### WHAT IS EXPECTED
For each line in the data below that has the word "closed", copy that line.

** Opening SOURCE MATERIAL block **

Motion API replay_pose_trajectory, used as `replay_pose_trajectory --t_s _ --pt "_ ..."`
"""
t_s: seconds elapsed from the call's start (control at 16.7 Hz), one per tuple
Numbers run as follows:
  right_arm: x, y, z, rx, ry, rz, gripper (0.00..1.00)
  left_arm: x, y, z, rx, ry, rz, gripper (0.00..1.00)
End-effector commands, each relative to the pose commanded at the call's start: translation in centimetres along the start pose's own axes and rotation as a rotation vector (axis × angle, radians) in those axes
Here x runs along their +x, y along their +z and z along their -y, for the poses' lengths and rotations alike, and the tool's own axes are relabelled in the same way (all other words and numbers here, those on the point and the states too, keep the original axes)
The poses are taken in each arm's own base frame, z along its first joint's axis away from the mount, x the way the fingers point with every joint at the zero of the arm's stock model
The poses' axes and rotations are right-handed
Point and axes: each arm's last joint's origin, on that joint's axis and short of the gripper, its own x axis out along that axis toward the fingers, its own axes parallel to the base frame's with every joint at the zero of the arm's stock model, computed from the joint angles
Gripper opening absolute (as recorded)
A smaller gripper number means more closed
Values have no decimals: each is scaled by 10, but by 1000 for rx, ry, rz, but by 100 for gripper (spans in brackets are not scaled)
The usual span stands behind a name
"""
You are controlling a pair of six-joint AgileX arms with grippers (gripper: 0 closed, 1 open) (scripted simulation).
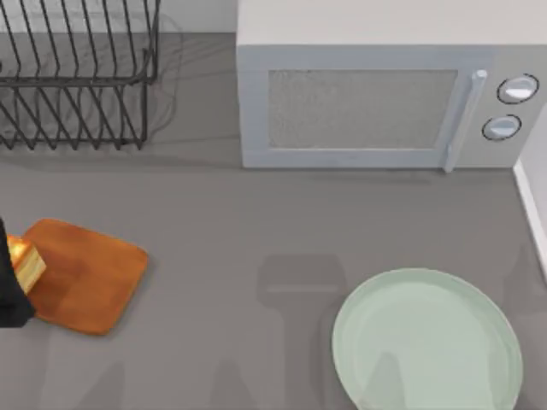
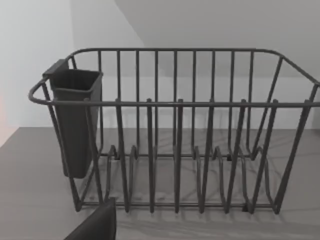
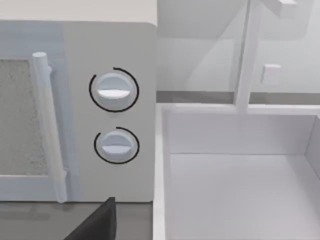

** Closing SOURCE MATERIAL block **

### SOLUTION TO THIS TASK
A smaller gripper number means more closed
You are controlling a pair of six-joint AgileX arms with grippers (gripper: 0 closed, 1 open) (scripted simulation).

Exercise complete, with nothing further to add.